Однажды по пути на рынок я заглянула к Хамиду, чтобы позвонить Рашиду – знакомому Джуди, – который обещал связаться с человеком, нелегально вывозившим людей в Турцию.

– Он не берет детей, – сказал Рашид.

– Пожалуйста, разрешите мне с ним поговорить! – взмолилась я. – Махтаб не причинит никаких хлопот.

– Нет. Он и вас-то не хочет брать, потому что вы женщина. Там даже мужчинам трудно. Надо четыре дня идти через горы. О ребенке не может быть и речи.

– Но я очень сильная, – я и сама не знала, правда это или нет, – в хорошей форме. Я вполне могу все время нести ее на себе. Главное, подпустите меня к этому человеку.

– Сейчас это все равно бесполезно. В горах снег. Зимой до Турции не добраться.

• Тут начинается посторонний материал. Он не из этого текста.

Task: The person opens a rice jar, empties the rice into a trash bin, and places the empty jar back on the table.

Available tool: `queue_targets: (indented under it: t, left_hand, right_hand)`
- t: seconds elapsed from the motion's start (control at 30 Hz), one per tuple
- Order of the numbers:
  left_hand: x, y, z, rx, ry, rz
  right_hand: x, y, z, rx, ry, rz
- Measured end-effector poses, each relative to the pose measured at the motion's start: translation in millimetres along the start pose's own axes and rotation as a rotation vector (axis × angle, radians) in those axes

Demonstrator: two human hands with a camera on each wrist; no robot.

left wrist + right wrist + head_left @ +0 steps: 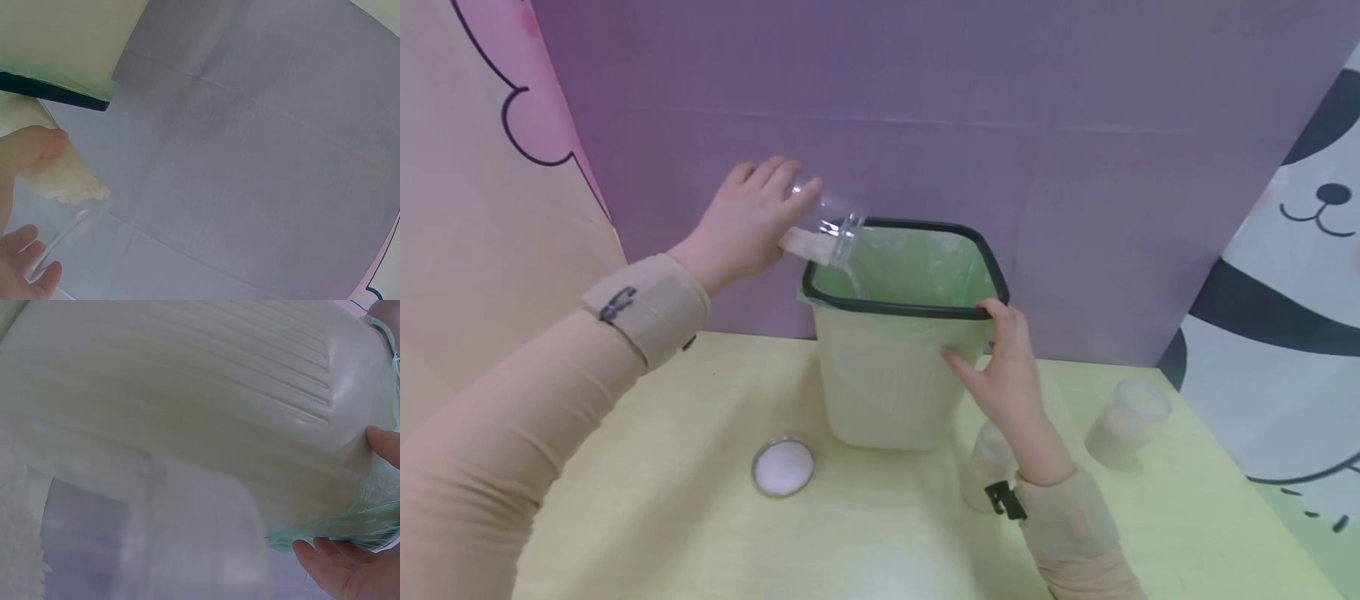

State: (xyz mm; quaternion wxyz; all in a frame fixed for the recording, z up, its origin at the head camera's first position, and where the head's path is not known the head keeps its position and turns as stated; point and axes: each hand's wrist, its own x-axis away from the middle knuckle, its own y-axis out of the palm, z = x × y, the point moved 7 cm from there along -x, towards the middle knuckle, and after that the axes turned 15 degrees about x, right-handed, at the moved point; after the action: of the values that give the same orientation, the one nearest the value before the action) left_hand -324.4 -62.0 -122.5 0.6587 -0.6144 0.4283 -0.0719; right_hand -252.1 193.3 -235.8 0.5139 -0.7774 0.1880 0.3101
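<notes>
My left hand (pixel 752 221) grips a clear plastic jar (pixel 831 212) tipped sideways over the left rim of a pale trash can (pixel 887 375). White grainy stuff (pixel 65 178) lies along the jar's lower side, and a thin stream of it falls from the mouth into the can. A green bag lines the can (pixel 917 258) under a black rim ring (pixel 895 309). At the front right corner my right hand (pixel 1007 367) holds the can, fingers at the rim and thumb against the outer wall.
A round white lid with a silvery edge (pixel 783 467) lies on the pale table (pixel 715 533), left of the can. One clear jar (pixel 985 471) stands partly behind my right wrist. Another jar with whitish contents (pixel 1127 423) stands farther right. A purple panel (pixel 925 108) rises behind.
</notes>
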Motion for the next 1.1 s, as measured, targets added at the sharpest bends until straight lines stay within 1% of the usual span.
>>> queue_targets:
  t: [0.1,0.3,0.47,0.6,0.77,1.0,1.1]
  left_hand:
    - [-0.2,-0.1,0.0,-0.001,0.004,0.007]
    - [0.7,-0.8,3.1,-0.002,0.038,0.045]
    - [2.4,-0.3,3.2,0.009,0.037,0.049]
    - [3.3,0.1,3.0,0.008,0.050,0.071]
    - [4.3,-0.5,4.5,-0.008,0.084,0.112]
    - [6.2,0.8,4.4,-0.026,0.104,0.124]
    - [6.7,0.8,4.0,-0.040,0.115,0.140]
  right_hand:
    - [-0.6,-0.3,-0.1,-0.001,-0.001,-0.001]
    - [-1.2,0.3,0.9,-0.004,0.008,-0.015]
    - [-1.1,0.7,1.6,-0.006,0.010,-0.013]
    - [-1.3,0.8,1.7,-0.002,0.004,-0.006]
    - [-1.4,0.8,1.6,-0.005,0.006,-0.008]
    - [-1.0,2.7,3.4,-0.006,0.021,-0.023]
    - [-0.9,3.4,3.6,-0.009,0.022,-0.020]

Декабрь близился к концу, но Махмуди запретил мне праздновать Рождество. Чтобы не было ни подарков для Махтаб, никаких других «глупостей», сказал он. В кругу наших иранских знакомых никто не признавал этого христианского праздника.

С гор в Тегеран пришли морозы. Холодные ветры наметали снежные сугробы. Из-за гололеда на дорогах участились аварии, однако сумасшедшие водители не желали сбавлять скорость или ездить осторожнее.

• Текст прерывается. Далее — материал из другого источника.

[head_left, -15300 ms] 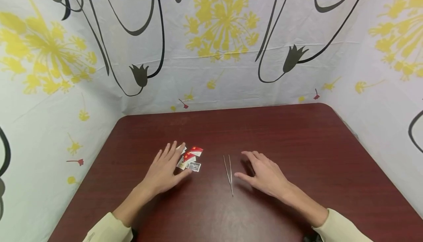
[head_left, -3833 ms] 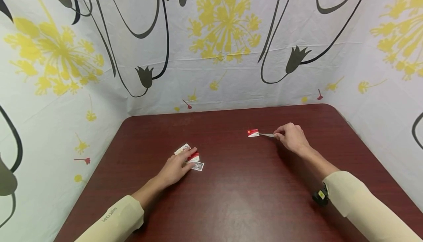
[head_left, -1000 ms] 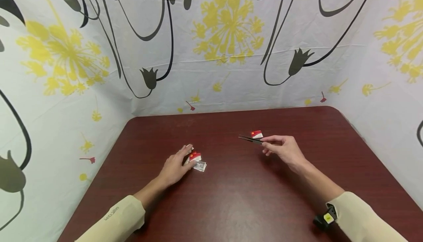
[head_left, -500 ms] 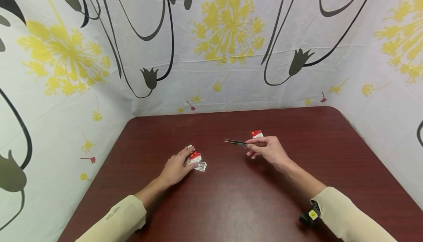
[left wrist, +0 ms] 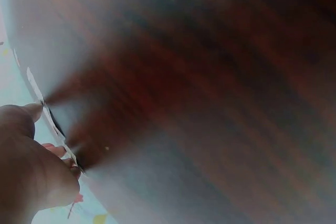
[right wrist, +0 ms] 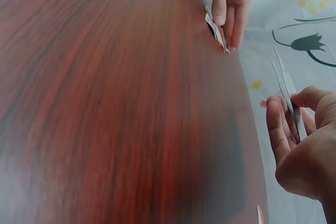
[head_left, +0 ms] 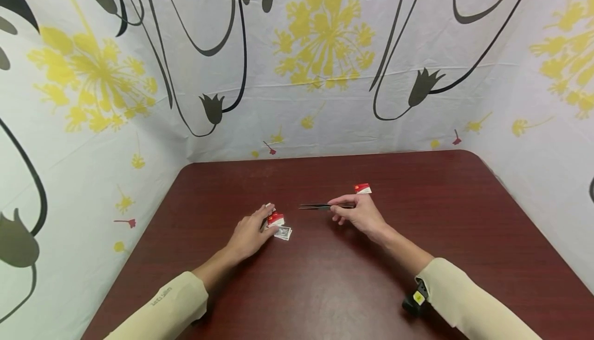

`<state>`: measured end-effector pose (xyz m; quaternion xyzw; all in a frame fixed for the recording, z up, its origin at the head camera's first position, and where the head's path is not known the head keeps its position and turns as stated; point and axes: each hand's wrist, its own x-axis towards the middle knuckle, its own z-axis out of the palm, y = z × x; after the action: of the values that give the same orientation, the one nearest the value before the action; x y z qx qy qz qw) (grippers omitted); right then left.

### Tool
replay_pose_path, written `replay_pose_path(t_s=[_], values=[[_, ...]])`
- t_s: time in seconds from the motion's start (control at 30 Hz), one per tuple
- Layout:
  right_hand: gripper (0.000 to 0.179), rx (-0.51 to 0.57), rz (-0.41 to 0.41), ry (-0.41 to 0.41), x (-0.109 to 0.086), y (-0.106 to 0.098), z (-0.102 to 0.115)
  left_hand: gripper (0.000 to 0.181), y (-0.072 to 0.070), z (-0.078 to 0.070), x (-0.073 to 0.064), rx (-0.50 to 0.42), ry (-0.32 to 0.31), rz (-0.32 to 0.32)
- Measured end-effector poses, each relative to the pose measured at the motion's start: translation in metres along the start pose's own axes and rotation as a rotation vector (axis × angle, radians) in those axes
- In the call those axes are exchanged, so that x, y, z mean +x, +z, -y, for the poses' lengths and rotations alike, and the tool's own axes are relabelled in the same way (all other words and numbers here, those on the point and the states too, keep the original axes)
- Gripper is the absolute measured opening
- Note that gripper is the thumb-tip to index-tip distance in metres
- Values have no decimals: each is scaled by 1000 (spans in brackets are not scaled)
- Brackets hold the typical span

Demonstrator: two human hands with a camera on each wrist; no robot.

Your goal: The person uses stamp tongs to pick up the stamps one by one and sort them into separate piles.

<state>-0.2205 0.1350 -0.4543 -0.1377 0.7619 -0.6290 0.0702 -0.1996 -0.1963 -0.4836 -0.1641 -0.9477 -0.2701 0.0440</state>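
In the head view, my left hand (head_left: 248, 234) rests its fingers on a small pile of stamps. A red-and-white stamp (head_left: 276, 219) and a grey picture stamp (head_left: 283, 233) show beside its thumb; the hand hides part of the pile. My right hand (head_left: 364, 216) pinches slim metal tweezers (head_left: 315, 207) between thumb and fingers, tips pointing left toward the pile. In the right wrist view, the prongs of the tweezers (right wrist: 283, 80) stand slightly apart with nothing between them. Behind the right hand lies a single red-and-white stamp (head_left: 363, 189), flat on the table.
The dark red wooden table (head_left: 315, 298) has rounded far corners. Patterned white cloth (head_left: 260, 123) hangs behind it and along both sides. A black device (head_left: 414, 300) with a yellow mark sits at the right cuff.
Over the last second, my right hand has carried the tweezers left, away from the lone stamp. Earlier the tweezers lay on the table, then held that stamp. The left hand stays at the pile.
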Motion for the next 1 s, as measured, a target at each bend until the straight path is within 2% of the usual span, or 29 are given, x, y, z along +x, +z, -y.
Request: replay_pose_path(t_s=[0.17,0.37,0.53,1.0], values=[[20,-20,-8,-5,5,11,-4,64,3,1,-1,14,20,-24],[17,-33,-21,67,9,24,-8,62,4,0,0,22,18,-32],[15,-15,-18,121,13,34,-8,63,5,1,-1,28,8,-23],[13,21,-29,164,21,56,-7,65,5,1,-1,38,3,-13]])
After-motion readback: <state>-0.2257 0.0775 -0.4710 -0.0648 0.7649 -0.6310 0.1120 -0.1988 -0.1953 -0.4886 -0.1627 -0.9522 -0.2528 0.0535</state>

Махмуди простудился. Как-то утром он проснулся, чтобы проводить нас в школу, но не смог подняться с постели.

– У тебя температура, – сказала я, ощупав его лоб.

– Эти холода… – проворчал он. – Надо бы нам обзавестись зимней одеждой. Неужели твои родители не понимают, что должны прислать нам теплые пальто.

Я пропустила эту жалобу – нелепую и эгоистичную – мимо ушей, так как незачем было затевать ссору тогда, когда у меня появилась возможность что-то предпринять. Причесывая Махтаб, я обронила как бы между прочим:

– Ничего страшного, мы сами доберемся до школы. Махмуди так плохо себя чувствовал, что ему было не до подозрений, однако он все же беспокоился, что я не справлюсь с задачей.

– Сама ты вряд ли сможешь поймать такси.

– Смогу, и без труда. Я изо дня в день наблюдала, как ты это делаешь.

Я сказала, что должна дойти до улицы Шариати и крикнуть: «Седа Зафар», что значит «Такси до улицы Зафар».

– Ты должна проявить настойчивость.

– И проявлю.

– Ладно, – буркнул он, повернувшись на другой бок. Стоял сильный мороз, но и ему я была рада. Прошло много времени, прежде чем мне удалось остановить такси. Рискуя попасть под колеса, я вышла на мостовую и преградила машине путь – я твердо решила не отступать. Я должна была доказать себе, что могу самостоятельно передвигаться по Тегерану – еще один шаг на пути из этого города и из этой страны.

Битком набитое такси лавировало в потоке автомобилей, то дергаясь с места на полном ходу, то резко останавливаясь под визг тормозов, при этом водитель изо всех сил жал на сигнал и обзывал своих сограждан «саг» – бранное словцо, в буквальном переводе означающее «собака».

Мы добрались до школы вовремя и без происшествий. Однако, спустя четыре часа, когда пришло время возвращаться домой и я стояла перед школой, пытаясь остановить оранжевое такси, у правой обочины медленно затормозил белый «пакон» (распространенная иранская модель автомобиля), в котором сидело четверо женщин в черных чадрах. К моему изумлению, женщина на переднем сиденье опустила стекло и что-то прокричала на фарси.

Она что, спрашивает, как куда-то проехать?

Машина остановилась совсем близко. Все четыре пассажирки, выкарабкавшись из «пакона», устремились к нам. Придерживая чадры под подбородками, они что-то кричали хором.

Я никак не могла понять, в чем дело, пока мне не подсказала Махтаб:

– Поправь русари.

Ощупав платок, я обнаружила, что из-под него выбилось несколько прядей волос, оскорблявших достоинство окружающих; я скорее натянула русари на лоб.

Четверо незнакомок отбыли так же быстро, как и появились. Я остановила оранжевое такси, и мы с Махтаб поехали домой.

Махмуди был горд тем, что я сумела договориться с таксистами, а я в глубине души была довольна собой – мне удалось справиться с самой что ни на есть сложной задачей; правда, мы оба были обескуражены поведением четверки из белого «пакона».